Activity: This exercise asks for an exact copy of every entry below, with pictures omitted.

Data in this exercise:

- Opening Delimiter -

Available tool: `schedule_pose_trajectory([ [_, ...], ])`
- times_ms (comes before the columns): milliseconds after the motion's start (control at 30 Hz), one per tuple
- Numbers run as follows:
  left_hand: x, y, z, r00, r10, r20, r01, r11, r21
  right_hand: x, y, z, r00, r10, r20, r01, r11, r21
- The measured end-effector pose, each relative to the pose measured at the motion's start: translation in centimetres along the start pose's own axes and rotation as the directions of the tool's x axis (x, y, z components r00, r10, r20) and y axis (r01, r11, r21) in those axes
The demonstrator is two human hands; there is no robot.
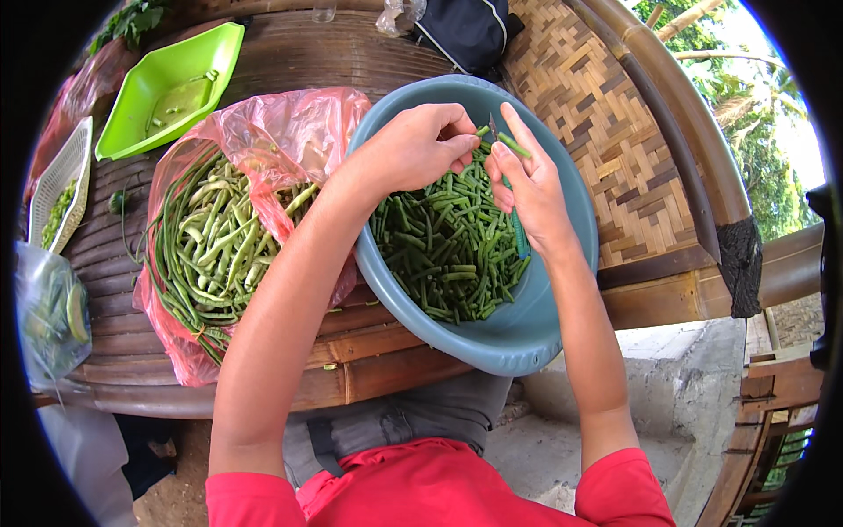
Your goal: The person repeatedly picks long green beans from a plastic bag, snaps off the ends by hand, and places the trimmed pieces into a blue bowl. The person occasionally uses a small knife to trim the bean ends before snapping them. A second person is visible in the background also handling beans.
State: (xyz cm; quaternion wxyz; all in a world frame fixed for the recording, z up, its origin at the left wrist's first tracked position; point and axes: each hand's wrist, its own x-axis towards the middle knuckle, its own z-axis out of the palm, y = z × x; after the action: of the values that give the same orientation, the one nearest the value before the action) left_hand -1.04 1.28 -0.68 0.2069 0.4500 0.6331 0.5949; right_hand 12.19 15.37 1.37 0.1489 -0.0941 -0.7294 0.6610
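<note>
Over a blue-grey plastic basin (479, 353), my left hand (426, 149) is closed in a pinch on a long green bean (482, 132). My right hand (536, 189) grips a small knife (522, 239) with a green handle, its thin blade pointing up between the two hands. A bean piece lies against the right hand's fingers, beside the blade. Short cut beans (457, 220) cover much of the basin's bottom. Left of the basin, behind my left forearm, a pink plastic bag (294, 123) lies open around whole long beans (167, 263) and shorter, paler bean pods (215, 228).
A bright green tray (224, 57) and a white basket (81, 189) of chopped greens stand at the left on the bamboo table (281, 53). A clear bag of vegetables (54, 307) sits at its left edge. Farther back is a black bag (465, 31). A woven bamboo panel (606, 132) flanks the basin.
</note>
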Motion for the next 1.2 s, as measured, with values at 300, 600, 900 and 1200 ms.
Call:
schedule_pose_trajectory([
  [300, 0.26, -0.15, -0.25, 0.998, 0.031, 0.047, -0.030, 0.999, -0.018, -0.31, -0.60, -0.04, 0.985, 0.090, 0.150, -0.092, 0.996, 0.009],
  [600, 0.32, -0.45, -0.01, 0.999, 0.052, 0.001, -0.052, 0.997, 0.065, -0.09, -0.51, -0.11, 0.998, -0.047, -0.046, 0.050, 0.997, 0.061],
  [900, 0.22, -0.27, 0.00, 0.998, 0.065, -0.003, -0.065, 0.997, -0.035, -0.25, -0.61, -0.36, 0.996, 0.029, 0.090, -0.037, 0.995, 0.089],
  [1200, 0.36, -0.36, -0.26, 0.996, 0.085, -0.037, -0.083, 0.995, 0.047, -0.30, -0.82, -0.12, 0.994, 0.043, 0.105, -0.046, 0.999, 0.024],
])
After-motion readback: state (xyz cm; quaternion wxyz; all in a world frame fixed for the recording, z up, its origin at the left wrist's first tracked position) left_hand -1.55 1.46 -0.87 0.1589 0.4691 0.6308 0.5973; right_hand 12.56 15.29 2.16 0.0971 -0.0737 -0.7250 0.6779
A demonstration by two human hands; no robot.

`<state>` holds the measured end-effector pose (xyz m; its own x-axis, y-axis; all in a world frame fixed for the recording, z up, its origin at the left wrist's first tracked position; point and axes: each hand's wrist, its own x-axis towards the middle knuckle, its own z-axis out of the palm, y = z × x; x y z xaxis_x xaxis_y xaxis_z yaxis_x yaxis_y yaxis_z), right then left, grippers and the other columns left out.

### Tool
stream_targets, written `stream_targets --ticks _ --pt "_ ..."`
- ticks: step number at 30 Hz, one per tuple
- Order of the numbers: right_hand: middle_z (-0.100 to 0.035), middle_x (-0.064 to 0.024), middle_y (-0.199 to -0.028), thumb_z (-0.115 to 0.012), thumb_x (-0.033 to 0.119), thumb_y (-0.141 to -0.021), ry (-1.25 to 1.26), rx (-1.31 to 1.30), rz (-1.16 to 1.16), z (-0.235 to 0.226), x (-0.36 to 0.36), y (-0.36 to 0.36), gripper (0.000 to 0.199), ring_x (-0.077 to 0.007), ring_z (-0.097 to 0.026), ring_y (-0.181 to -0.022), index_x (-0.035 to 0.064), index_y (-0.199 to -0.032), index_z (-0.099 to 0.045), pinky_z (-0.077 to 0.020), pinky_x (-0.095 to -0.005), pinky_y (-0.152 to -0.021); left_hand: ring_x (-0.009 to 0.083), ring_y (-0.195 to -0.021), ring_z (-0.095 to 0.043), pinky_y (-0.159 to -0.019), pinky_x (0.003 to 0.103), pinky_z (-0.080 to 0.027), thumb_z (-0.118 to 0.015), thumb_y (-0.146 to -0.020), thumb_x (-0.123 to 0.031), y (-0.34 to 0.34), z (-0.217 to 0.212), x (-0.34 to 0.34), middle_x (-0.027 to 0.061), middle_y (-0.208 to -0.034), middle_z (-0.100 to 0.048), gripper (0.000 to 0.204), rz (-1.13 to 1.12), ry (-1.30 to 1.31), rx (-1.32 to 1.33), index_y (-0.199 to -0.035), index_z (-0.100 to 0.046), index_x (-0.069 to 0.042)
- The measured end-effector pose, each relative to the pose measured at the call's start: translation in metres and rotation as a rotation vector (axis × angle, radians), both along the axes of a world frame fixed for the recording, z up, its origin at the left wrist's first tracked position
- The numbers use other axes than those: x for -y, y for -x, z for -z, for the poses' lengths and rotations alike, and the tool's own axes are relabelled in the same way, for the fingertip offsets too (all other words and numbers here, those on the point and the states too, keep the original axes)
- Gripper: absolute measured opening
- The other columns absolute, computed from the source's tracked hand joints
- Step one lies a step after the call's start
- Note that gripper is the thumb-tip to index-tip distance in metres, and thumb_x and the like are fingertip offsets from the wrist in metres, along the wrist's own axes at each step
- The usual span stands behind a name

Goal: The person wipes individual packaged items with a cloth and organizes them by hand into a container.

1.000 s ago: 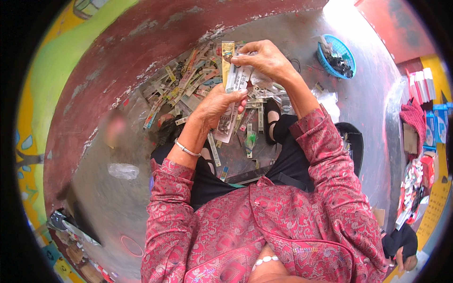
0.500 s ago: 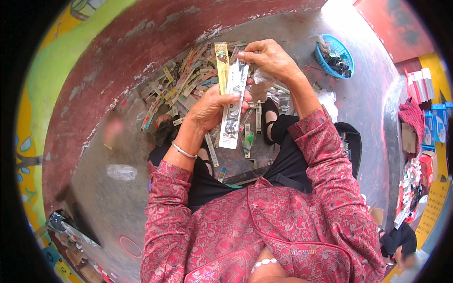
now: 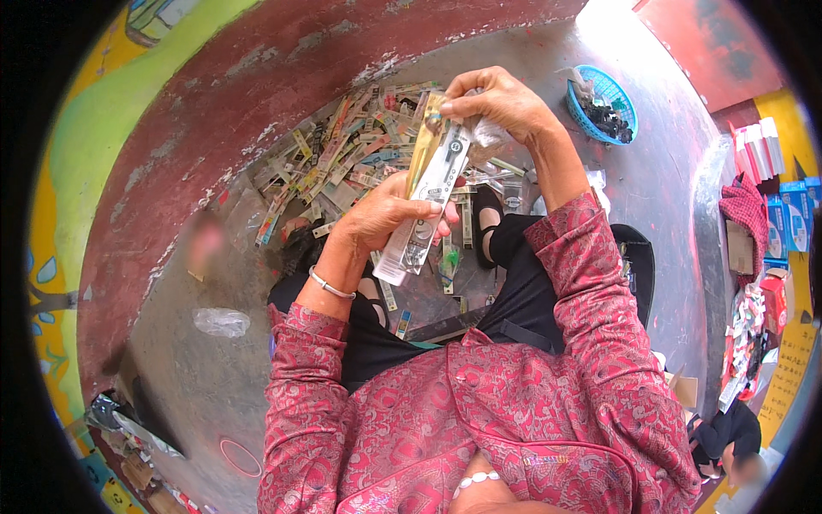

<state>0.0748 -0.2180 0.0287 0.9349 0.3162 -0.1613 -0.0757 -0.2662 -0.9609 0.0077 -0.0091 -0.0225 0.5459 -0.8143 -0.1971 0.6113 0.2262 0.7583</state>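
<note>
My left hand (image 3: 377, 214) is closed around a long, narrow white packet (image 3: 443, 167) with black print and a clear window. A slim yellow packet (image 3: 426, 128) lies behind it, slanting the same way, in the same grip. The thumb presses on the white packet's front; its lower end tilts down to the left. My right hand (image 3: 501, 103) pinches the upper end of the yellow packet between thumb and fingers. Crumpled clear plastic (image 3: 488, 137) shows just below the right palm; I cannot tell whether that hand holds it.
A loose pile of narrow packets (image 3: 342, 163) covers the floor beyond my hands, against a dark red wall (image 3: 197, 111). A blue basket (image 3: 632, 103) with dark items stands at the far right. A clear plastic bag (image 3: 220, 322) lies at left. My black shoe (image 3: 487, 227) is beside the pile.
The white packet has tilted, its top leaning right and its lower end swinging left. The yellow packet's top has moved right, to my right fingertips.
</note>
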Motion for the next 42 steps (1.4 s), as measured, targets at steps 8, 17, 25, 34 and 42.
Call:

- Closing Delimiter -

Result for this task:
Available tool: `schedule_pose_trajectory([ [_, ...], ])`
- times_ms (comes before the columns): milliseconds after the motion's start (control at 30 Hz), one per tuple
- Numbers run as follows:
  left_hand: x, y, z, r00, r10, r20, r01, r11, r21
  right_hand: x, y, z, r00, r10, r20, r01, r11, r21
- The measured end-effector pose, each relative to the pose measured at the motion's start: translation in centimetres along the start pose's own axes and rotation as the directions of the tool's x axis (x, y, z components r00, r10, r20) and y axis (r01, r11, r21) in those axes
The demonstrator is two human hands; there is no robot.
Your goal: The person repeatedly picks long green beans from a plastic bag, snaps off the ends by hand, and places the trimmed pieces into a blue bowl. The person occasionally uses a small knife to trim the bean ends before snapping them. A second person is visible in the background also handling beans.
State: (xyz cm; quaternion wxyz; all in a world frame fixed for the recording, z up, its origin at the left wrist's first tracked position; point and axes: each hand's wrist, its own x-axis towards the middle knuckle, its own z-axis out of the palm, y = z × x; after the action: of the values that give the same orientation, the one nearest the value before the action) left_hand -1.04 1.28 -0.68 0.2069 0.4500 0.6331 0.5949; right_hand 12.19 15.37 1.37 0.1489 -0.0941 -0.7294 0.6610
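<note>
Over a blue-grey plastic basin (479, 353), my left hand (426, 149) is closed in a pinch on a long green bean (482, 132). My right hand (536, 189) grips a small knife (522, 239) with a green handle, its thin blade pointing up between the two hands. A bean piece lies against the right hand's fingers, beside the blade. Short cut beans (457, 220) cover much of the basin's bottom. Left of the basin, behind my left forearm, a pink plastic bag (294, 123) lies open around whole long beans (167, 263) and shorter, paler bean pods (215, 228).
A bright green tray (224, 57) and a white basket (81, 189) of chopped greens stand at the left on the bamboo table (281, 53). A clear bag of vegetables (54, 307) sits at its left edge. Farther back is a black bag (465, 31). A woven bamboo panel (606, 132) flanks the basin.
</note>
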Motion for the next 1.2 s, as measured, with values at 300, 600, 900 and 1200 ms.
Call:
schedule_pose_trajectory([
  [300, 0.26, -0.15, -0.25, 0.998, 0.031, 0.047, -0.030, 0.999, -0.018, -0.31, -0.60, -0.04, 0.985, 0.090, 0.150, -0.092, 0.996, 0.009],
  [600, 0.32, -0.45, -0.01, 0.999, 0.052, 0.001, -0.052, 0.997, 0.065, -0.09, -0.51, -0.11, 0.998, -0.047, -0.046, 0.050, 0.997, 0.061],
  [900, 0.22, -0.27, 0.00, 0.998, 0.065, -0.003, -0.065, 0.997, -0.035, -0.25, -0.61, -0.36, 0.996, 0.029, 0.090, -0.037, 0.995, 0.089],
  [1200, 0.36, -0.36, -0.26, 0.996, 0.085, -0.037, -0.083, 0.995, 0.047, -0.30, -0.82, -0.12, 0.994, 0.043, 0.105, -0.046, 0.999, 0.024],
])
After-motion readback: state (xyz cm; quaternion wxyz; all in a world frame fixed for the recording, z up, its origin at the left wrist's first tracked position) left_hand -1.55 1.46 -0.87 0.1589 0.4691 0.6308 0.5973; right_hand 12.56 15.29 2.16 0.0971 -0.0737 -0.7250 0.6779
A demonstration by two human hands; no robot.

`<state>` holds the measured end-effector pose (xyz m; its own x-axis, y-axis; all in a world frame fixed for the recording, z up, its origin at the left wrist's first tracked position; point and axes: each hand's wrist, its own x-axis towards the middle knuckle, its own z-axis out of the palm, y = z × x; x y z xaxis_x xaxis_y xaxis_z yaxis_x yaxis_y yaxis_z), right then left, grippers and the other columns left out.

### Tool
stream_targets, written `stream_targets --ticks _ --pt "_ ..."`
- ticks: step number at 30 Hz, one per tuple
- Order of the numbers: right_hand: middle_z (-0.100 to 0.035), middle_x (-0.064 to 0.024), middle_y (-0.199 to -0.028), thumb_z (-0.115 to 0.012), thumb_x (-0.033 to 0.119), thumb_y (-0.141 to -0.021), ry (-1.25 to 1.26), rx (-1.31 to 1.30), rz (-1.16 to 1.16), z (-0.235 to 0.226), x (-0.36 to 0.36), y (-0.36 to 0.36), gripper (0.000 to 0.199), ring_x (-0.077 to 0.007), ring_z (-0.097 to 0.026), ring_y (-0.181 to -0.022), index_x (-0.035 to 0.064), index_y (-0.199 to -0.032), index_z (-0.099 to 0.045), pinky_z (-0.077 to 0.020), pinky_x (-0.095 to -0.005), pinky_y (-0.152 to -0.021); left_hand: ring_x (-0.009 to 0.083), ring_y (-0.195 to -0.021), ring_z (-0.095 to 0.043), pinky_y (-0.159 to -0.019), pinky_x (0.003 to 0.103), pinky_z (-0.080 to 0.027), thumb_z (-0.118 to 0.015), thumb_y (-0.146 to -0.020), thumb_x (-0.123 to 0.031), y (-0.34 to 0.34), z (-0.217 to 0.212), x (-0.34 to 0.34), middle_x (-0.027 to 0.061), middle_y (-0.208 to -0.034), middle_z (-0.100 to 0.048), gripper (0.000 to 0.204), rz (-1.13 to 1.12), ry (-1.30 to 1.31), rx (-1.32 to 1.33), index_y (-0.199 to -0.035), index_z (-0.100 to 0.046), index_x (-0.069 to 0.042)
- The measured end-effector pose, each relative to the pose measured at the call's start: translation in metres and rotation as a rotation vector (axis × angle, radians), both along the axes of a world frame fixed for the recording, z up, its origin at the left wrist's first tracked position
- The numbers use other axes than those: x for -y, y for -x, z for -z, for the poses' lengths and rotations alike, and the tool's own axes are relabelled in the same way, for the fingertip offsets too (all other words and numbers here, those on the point and the states too, keep the original axes)
- Gripper: absolute measured opening
- The other columns absolute, computed from the source's tracked hand joints
- Step one lies a step after the call's start
- Note that gripper is the thumb-tip to index-tip distance in metres, and thumb_x and the like are fingertip offsets from the wrist in metres, along the wrist's own axes at each step
- The usual span stands behind a name

Goal: The person wipes individual packaged items with a cloth and organizes them by hand into a container.

1.000 s ago: 
0.500 s ago: 
now: 

<state>0.0748 -0.2180 0.0287 0.9349 0.3162 -0.1613 -0.0757 -0.2662 -0.9609 0.0077 -0.0091 -0.0225 0.5459 -0.8143 -0.1971 0.6113 0.2262 0.7583</state>
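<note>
My left hand (image 3: 377, 214) is closed around a long, narrow white packet (image 3: 443, 167) with black print and a clear window. A slim yellow packet (image 3: 426, 128) lies behind it, slanting the same way, in the same grip. The thumb presses on the white packet's front; its lower end tilts down to the left. My right hand (image 3: 501, 103) pinches the upper end of the yellow packet between thumb and fingers. Crumpled clear plastic (image 3: 488, 137) shows just below the right palm; I cannot tell whether that hand holds it.
A loose pile of narrow packets (image 3: 342, 163) covers the floor beyond my hands, against a dark red wall (image 3: 197, 111). A blue basket (image 3: 632, 103) with dark items stands at the far right. A clear plastic bag (image 3: 220, 322) lies at left. My black shoe (image 3: 487, 227) is beside the pile.
The white packet has tilted, its top leaning right and its lower end swinging left. The yellow packet's top has moved right, to my right fingertips.
</note>
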Motion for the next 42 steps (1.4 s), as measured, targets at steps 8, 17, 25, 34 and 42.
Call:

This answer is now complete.